**Instructions to follow:**
Exact copies of all the lines below are wanted, without a single picture.
*** Collected material Section Begins ***
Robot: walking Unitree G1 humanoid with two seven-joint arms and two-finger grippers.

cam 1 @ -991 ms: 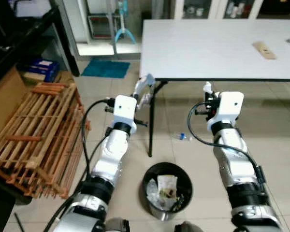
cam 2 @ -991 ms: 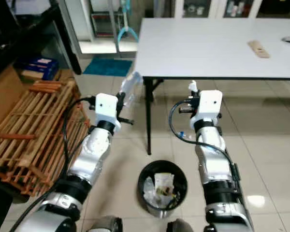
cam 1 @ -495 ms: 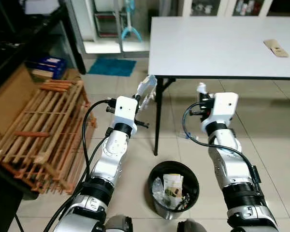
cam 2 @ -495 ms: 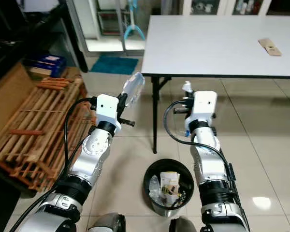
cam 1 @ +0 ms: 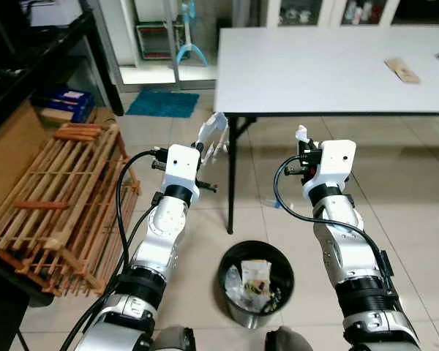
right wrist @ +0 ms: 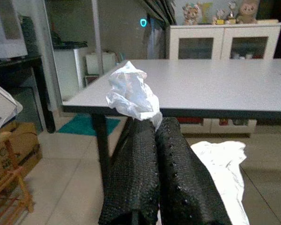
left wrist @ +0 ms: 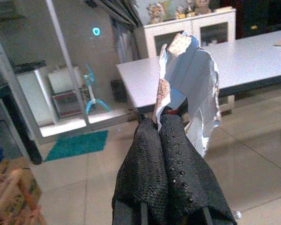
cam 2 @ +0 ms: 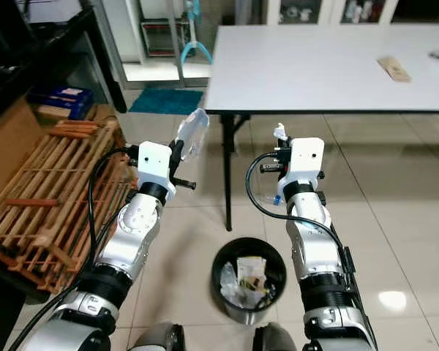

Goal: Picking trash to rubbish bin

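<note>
My left gripper (cam 1: 203, 150) is raised at chest height, shut on a crumpled silver foil wrapper (cam 1: 214, 134) that sticks up past the fingertips (left wrist: 160, 123); the wrapper (left wrist: 192, 89) is shiny with a printed patch. My right gripper (cam 1: 306, 148) is also raised, shut on a crumpled white tissue (right wrist: 131, 93) sitting at its fingertips (right wrist: 154, 124). A round black rubbish bin (cam 1: 227, 265) stands on the tiled floor below and between both arms, holding several pieces of trash. Both grippers are well above the bin and further forward than it.
A white table (cam 1: 329, 66) stands ahead, its black leg (cam 1: 231, 179) just beyond the bin. A wooden slatted rack (cam 1: 51, 197) lies at my left. A blue mat (cam 1: 161, 103) and a small bottle (cam 1: 271, 205) are on the floor. White cloth (right wrist: 222, 161) lies under the table.
The whole view has shifted slightly as the camera moved. Both grippers keep their hold on the wrapper and the tissue at about the same height.
</note>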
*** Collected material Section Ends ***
**Exercise answer:**
Robot: walking Unitree G1 humanoid with two seven-joint arms and two-finger grippers.

cam 1 @ -991 ms: 
cam 2 @ -991 ms: 
cam 1 @ -495 ms: 
cam 2 @ -495 ms: 
cam 1 @ +0 ms: 
right wrist @ +0 ms: 
left wrist @ +0 ms: 
cam 2 @ +0 ms: 

Goal: Picking trash to rubbish bin

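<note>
My left gripper (cam 1: 203, 150) is raised at chest height, shut on a crumpled silver foil wrapper (cam 1: 214, 134) that sticks up past the fingertips (left wrist: 160, 123); the wrapper (left wrist: 192, 89) is shiny with a printed patch. My right gripper (cam 1: 306, 148) is also raised, shut on a crumpled white tissue (right wrist: 131, 93) sitting at its fingertips (right wrist: 154, 124). A round black rubbish bin (cam 1: 227, 265) stands on the tiled floor below and between both arms, holding several pieces of trash. Both grippers are well above the bin and further forward than it.
A white table (cam 1: 329, 66) stands ahead, its black leg (cam 1: 231, 179) just beyond the bin. A wooden slatted rack (cam 1: 51, 197) lies at my left. A blue mat (cam 1: 161, 103) and a small bottle (cam 1: 271, 205) are on the floor. White cloth (right wrist: 222, 161) lies under the table.
The whole view has shifted slightly as the camera moved. Both grippers keep their hold on the wrapper and the tissue at about the same height.
</note>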

There is nothing more to the exercise.